Where a line holds the word "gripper", copy that line from the data below.
(Beginning of DATASET RECORDS)
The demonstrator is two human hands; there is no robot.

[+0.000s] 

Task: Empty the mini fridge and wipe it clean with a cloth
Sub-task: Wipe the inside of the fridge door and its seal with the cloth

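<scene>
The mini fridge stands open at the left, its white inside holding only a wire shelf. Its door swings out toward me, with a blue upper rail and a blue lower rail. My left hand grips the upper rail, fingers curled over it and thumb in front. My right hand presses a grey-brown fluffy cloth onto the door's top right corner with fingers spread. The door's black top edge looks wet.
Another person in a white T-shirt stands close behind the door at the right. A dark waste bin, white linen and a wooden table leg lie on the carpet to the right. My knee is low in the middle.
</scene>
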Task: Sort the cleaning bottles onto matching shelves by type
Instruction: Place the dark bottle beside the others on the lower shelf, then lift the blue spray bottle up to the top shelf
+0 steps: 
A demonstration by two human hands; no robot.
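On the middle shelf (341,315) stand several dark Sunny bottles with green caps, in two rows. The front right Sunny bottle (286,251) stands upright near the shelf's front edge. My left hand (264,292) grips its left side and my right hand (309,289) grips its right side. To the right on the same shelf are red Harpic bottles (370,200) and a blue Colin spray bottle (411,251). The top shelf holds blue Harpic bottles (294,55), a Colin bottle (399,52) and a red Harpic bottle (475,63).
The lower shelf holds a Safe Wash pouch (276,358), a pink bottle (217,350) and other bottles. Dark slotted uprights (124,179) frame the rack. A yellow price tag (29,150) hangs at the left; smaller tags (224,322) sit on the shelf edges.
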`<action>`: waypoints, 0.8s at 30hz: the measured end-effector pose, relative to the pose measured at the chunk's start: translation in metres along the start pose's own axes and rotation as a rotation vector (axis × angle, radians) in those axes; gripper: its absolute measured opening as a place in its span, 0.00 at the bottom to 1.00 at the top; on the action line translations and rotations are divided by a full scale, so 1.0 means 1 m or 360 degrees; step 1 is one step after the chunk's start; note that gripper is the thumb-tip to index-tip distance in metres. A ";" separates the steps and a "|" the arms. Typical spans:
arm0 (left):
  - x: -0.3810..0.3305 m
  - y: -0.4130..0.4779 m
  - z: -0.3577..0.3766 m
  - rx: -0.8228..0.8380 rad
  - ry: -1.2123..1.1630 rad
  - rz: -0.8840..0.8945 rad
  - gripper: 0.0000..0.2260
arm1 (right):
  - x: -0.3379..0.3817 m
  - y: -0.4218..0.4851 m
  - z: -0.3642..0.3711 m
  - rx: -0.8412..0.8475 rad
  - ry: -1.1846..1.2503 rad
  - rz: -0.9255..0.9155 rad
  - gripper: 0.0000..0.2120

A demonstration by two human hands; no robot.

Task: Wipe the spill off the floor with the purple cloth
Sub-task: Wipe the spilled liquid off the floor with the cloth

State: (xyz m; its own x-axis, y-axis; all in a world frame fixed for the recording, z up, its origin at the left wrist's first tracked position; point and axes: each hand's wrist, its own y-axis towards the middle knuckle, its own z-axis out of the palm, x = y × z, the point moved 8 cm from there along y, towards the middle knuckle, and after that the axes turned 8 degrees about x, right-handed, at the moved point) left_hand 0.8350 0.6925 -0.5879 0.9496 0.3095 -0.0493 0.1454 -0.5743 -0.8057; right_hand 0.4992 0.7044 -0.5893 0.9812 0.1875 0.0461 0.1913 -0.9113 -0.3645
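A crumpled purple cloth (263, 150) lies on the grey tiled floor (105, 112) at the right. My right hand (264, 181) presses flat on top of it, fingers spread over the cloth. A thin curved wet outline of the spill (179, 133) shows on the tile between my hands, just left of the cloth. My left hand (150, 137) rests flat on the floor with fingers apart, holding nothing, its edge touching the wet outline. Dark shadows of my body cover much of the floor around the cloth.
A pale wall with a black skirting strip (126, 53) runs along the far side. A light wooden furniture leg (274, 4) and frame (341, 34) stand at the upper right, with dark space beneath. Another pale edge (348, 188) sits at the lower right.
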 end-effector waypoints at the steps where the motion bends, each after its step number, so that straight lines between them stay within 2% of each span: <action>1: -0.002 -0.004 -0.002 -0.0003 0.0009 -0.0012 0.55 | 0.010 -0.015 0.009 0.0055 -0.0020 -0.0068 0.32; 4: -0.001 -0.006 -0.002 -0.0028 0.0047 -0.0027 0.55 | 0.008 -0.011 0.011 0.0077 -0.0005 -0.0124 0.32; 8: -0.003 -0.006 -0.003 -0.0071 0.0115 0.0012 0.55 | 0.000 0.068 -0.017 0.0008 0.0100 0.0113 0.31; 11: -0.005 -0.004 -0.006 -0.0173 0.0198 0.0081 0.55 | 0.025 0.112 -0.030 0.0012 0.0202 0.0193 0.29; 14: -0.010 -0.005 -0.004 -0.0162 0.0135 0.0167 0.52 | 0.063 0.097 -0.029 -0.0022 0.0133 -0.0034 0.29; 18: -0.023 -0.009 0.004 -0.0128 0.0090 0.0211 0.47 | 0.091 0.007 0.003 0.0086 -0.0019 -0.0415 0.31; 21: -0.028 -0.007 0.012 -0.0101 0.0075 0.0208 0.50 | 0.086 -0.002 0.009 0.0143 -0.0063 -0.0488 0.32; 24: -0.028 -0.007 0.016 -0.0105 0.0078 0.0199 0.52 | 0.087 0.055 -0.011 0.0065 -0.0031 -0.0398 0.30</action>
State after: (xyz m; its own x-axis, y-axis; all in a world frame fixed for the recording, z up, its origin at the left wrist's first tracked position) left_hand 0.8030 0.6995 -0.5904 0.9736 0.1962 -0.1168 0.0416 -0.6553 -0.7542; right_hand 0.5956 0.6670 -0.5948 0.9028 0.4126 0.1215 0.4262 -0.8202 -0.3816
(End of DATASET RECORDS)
# THE ANSWER
`<action>`: waypoints, 0.8s at 30hz: the measured end-effector pose, relative to the pose measured at the chunk's start: translation in metres along the start pose's own axes and rotation as a rotation vector (axis × angle, radians) in those axes; gripper: its absolute measured opening as a place in its span, 0.00 at the bottom to 1.00 at the top; on the action line translations and rotations are divided by a full scale, so 1.0 means 1 m or 360 degrees; step 1 is one step after the chunk's start; note that gripper is the thumb-tip to index-tip distance in metres. A ";" separates the steps and a "|" the arms. Typical spans:
  - gripper: 0.0000..0.2260
  - gripper: 0.0000..0.2120

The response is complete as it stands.